We applied Multiple Imputation (Rubin, 1987) for missing BAI and BDI-II values to minimize bias due to missing values during hypotheses testing. We used fully conditional specification and a two-level imputation model for longitudinal data, including all model-relevant variables and their interaction terms as well as auxiliary variables with a correlation of at least r \(\geq\) .2 with either the imputed variable or missingness (Kleinke, Reinecke, Salfrán, & Spiess, 2020; Spiess, Kleinke, & Reinecke, 2021; van Buuren, 2018).
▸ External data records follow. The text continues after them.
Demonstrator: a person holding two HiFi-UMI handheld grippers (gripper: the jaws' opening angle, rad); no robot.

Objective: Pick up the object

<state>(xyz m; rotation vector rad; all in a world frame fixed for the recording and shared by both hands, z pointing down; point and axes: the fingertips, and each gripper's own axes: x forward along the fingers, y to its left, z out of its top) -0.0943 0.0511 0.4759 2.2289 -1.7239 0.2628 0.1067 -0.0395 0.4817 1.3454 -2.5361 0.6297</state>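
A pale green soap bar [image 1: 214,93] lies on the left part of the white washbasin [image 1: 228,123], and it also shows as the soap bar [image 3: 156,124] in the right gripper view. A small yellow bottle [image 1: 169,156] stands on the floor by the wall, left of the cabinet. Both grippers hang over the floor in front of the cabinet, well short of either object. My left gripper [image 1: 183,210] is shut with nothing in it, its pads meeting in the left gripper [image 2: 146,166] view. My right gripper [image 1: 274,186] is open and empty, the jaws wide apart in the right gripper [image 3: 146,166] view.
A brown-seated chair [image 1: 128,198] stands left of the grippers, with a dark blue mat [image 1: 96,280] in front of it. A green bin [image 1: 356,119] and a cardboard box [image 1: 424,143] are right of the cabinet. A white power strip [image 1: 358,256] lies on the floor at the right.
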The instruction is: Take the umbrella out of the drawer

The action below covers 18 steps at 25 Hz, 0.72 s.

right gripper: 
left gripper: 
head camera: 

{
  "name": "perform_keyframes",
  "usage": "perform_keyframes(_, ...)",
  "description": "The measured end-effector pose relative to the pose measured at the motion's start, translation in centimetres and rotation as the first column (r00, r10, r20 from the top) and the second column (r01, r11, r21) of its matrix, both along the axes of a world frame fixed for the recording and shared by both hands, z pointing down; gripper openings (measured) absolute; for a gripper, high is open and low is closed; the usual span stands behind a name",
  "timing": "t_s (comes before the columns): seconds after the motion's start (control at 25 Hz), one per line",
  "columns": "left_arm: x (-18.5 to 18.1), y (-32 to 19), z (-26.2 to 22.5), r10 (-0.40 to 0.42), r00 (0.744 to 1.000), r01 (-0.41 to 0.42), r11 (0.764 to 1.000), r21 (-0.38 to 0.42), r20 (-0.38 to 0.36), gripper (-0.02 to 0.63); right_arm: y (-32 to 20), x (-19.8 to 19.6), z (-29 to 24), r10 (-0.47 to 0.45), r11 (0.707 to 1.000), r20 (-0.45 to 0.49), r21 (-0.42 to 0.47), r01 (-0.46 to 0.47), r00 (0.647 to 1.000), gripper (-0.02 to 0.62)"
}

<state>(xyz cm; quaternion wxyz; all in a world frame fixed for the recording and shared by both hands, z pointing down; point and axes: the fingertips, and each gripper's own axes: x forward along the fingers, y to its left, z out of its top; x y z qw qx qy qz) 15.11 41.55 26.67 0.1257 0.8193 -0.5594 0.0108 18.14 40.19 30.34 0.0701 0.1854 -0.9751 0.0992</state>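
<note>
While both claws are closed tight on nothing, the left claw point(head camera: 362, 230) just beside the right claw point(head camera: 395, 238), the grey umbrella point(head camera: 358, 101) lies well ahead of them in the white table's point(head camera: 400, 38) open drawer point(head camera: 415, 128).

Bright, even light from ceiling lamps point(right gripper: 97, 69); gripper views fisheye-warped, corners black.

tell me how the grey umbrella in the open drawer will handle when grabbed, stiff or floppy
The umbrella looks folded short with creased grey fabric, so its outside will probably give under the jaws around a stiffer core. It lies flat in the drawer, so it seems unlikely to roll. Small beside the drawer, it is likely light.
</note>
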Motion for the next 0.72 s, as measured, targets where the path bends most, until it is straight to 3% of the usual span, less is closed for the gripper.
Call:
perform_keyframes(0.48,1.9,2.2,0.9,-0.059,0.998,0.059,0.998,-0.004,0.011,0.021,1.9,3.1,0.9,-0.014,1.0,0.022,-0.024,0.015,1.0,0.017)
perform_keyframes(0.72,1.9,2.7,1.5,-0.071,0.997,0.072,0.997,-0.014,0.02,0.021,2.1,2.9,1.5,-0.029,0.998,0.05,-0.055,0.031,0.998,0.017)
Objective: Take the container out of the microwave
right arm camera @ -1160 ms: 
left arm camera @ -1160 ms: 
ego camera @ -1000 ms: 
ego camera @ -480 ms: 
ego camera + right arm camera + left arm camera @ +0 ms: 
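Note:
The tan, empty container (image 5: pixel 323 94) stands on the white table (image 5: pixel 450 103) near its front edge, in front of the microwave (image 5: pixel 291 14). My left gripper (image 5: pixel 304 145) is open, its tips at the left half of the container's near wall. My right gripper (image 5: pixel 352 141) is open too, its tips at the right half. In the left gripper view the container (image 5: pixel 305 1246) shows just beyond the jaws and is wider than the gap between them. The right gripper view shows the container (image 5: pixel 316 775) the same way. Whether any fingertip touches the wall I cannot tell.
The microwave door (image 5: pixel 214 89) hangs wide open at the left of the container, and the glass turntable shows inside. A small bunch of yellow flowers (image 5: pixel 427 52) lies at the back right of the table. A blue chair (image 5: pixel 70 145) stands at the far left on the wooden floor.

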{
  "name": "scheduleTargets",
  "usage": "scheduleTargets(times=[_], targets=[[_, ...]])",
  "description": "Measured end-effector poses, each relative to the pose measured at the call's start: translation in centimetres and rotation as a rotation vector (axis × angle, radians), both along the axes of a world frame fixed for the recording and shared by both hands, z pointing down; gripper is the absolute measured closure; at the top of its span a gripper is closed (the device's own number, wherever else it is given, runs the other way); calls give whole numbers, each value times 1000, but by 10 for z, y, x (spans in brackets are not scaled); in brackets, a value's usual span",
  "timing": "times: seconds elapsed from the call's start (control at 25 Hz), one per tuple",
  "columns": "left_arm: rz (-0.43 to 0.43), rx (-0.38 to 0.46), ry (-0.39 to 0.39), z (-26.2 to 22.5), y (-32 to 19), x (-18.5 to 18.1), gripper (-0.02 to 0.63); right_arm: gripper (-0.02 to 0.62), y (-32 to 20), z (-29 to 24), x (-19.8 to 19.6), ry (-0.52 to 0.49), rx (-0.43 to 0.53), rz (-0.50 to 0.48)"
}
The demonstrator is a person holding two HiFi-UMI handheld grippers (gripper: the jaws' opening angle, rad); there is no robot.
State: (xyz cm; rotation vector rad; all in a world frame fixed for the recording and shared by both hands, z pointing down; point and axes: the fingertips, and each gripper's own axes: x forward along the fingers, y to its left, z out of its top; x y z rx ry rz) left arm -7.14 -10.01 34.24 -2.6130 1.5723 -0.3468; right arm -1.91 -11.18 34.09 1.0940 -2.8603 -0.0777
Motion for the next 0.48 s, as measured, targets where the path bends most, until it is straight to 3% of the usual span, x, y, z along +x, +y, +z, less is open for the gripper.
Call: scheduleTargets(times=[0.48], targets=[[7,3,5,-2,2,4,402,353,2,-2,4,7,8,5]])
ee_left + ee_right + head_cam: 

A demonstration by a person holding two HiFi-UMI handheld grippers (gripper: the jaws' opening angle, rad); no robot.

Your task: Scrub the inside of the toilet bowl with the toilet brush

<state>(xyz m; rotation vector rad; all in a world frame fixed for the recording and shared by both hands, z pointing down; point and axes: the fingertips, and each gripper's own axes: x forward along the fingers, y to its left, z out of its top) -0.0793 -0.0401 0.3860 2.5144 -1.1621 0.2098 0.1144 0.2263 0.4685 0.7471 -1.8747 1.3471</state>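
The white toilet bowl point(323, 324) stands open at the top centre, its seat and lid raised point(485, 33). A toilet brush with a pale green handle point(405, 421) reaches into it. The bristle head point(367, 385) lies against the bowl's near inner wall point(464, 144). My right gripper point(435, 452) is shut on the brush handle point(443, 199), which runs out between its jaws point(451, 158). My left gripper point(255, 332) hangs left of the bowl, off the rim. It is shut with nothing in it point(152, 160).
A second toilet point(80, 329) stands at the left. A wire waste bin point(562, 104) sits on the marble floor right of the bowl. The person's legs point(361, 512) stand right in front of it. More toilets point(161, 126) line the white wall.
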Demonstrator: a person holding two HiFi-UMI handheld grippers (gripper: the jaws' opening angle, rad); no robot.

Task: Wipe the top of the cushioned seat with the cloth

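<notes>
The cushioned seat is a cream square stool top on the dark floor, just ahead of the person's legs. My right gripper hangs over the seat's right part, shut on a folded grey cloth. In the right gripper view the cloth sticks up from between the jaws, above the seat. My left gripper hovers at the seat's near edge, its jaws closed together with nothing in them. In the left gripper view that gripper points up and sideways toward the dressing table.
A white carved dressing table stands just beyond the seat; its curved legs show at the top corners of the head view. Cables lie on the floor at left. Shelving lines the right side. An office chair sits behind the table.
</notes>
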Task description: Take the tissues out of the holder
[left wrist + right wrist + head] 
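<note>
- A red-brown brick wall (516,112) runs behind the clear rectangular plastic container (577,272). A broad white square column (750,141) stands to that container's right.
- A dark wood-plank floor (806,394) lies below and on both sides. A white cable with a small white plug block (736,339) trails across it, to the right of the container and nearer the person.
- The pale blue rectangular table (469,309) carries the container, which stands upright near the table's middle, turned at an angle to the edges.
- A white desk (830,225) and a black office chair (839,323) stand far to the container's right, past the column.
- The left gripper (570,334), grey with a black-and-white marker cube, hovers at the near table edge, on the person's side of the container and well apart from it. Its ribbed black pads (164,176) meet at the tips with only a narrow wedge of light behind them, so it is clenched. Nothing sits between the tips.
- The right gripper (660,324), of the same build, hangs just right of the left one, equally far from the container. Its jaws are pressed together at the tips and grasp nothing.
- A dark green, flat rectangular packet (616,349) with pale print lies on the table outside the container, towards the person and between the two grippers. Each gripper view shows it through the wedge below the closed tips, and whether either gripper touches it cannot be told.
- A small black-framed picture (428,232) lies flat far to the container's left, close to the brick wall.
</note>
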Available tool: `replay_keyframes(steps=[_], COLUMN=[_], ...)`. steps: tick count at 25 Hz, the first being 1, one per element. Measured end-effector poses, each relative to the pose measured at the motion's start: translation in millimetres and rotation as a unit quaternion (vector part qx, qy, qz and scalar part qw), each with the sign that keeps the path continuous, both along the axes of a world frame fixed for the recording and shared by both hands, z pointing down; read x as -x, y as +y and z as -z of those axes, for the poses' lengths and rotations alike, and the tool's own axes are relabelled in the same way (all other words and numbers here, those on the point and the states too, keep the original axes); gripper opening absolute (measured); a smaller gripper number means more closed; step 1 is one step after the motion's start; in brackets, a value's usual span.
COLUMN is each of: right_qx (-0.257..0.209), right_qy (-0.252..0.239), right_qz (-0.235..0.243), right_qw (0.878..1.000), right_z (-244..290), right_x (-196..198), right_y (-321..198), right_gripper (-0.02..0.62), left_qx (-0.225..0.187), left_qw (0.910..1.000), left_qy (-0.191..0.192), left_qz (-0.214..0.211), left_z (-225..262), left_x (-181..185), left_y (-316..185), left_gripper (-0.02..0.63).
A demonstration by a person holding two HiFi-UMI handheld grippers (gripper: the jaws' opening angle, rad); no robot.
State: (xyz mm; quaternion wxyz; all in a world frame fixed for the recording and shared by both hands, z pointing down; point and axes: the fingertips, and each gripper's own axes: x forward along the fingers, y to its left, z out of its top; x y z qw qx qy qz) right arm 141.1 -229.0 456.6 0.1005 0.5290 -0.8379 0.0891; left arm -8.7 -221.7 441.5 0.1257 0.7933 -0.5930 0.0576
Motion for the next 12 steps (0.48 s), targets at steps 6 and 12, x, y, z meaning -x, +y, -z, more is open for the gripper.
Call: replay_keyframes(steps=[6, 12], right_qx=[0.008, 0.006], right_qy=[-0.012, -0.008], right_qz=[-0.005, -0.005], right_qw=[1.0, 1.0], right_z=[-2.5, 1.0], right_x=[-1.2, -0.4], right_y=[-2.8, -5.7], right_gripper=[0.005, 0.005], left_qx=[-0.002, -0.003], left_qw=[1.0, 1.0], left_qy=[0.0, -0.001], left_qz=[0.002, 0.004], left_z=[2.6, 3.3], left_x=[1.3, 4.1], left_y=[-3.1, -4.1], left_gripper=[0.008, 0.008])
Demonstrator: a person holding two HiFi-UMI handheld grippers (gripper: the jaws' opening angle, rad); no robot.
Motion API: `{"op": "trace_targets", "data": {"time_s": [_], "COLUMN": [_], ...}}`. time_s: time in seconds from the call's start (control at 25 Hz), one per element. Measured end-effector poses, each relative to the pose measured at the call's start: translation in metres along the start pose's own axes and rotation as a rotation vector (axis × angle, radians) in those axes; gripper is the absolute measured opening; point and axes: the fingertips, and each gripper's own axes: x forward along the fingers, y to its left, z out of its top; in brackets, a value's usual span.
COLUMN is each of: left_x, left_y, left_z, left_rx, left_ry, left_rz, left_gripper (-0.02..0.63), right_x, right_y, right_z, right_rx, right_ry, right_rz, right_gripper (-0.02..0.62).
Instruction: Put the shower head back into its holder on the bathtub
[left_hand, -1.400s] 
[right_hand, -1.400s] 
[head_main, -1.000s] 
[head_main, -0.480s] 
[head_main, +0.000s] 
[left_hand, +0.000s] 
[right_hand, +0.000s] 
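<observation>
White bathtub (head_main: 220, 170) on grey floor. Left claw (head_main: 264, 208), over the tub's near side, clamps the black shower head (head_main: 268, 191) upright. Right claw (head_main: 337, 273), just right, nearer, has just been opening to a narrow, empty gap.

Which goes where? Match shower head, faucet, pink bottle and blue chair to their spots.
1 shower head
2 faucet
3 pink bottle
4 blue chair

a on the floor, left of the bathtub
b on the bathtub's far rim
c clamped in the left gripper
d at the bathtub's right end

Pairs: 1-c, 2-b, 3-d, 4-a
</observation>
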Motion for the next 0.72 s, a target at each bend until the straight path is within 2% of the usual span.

Fifty imputed data sets were generated with 20 iterations each (White, Royston, & Wood, 2011). For the GSI, the percentage of missing values at post-treatment exceeded 50%, making it prone to estimation errors even using Multiple Imputation (Barzi & Woodward, 2004; Marshall, Altman, Royston, & Holder, 2010). Hence, contrary to the preregistration, we excluded the GSI from further analysis.

Hypothesis Testing.

Finally, to investigate differences between the trauma groups in categorical outcome measures, e.g., trauma-specific interventions and Reliable Change Index, Fisher’s exact tests were conducted and pooled in case of missingness as proposed by Eekhout, Wiel, and Heymans (2017). Differences between the two trauma groups in continuous outcome variables were tested using between-subjects t -tests. Differences between the trauma groups, the depression groups, and the intervention groups in symptom severity trajectories were tested using the recommended pooling procedure for multi-parameter pooling of mixed designs described by van Ginkel and Kroonenberg (2014). We deviated from the pre-registered mixed-effects ANOVA models because of the multiple imputation context. Instead, we compared linear mixed effects models with and without the time, trauma, depression, and intervention factors and applied the D1 pooling method (Grund, Lüdtke, & Robitzsch, 2016). Full models always contained the factors of time point and trauma and their interaction in the fixed part and contained random intercepts by patient. The full model for the effect of the depression group (Hypothesis 2c) additionally contained a depression factor and its interaction effects. The full model for the effect of trauma-specific interventions (Hypothesis 4) contained an intervention factor and its interaction effects and number of therapy sessions as a covariate. In line with Ludbrook (2013), we used one-sided tests for pre-registered hypotheses. The standard significance level of p < .050 was set for all tests. The Bonferroni method was applied to adjust for multiple comparisons in case of multiple testing.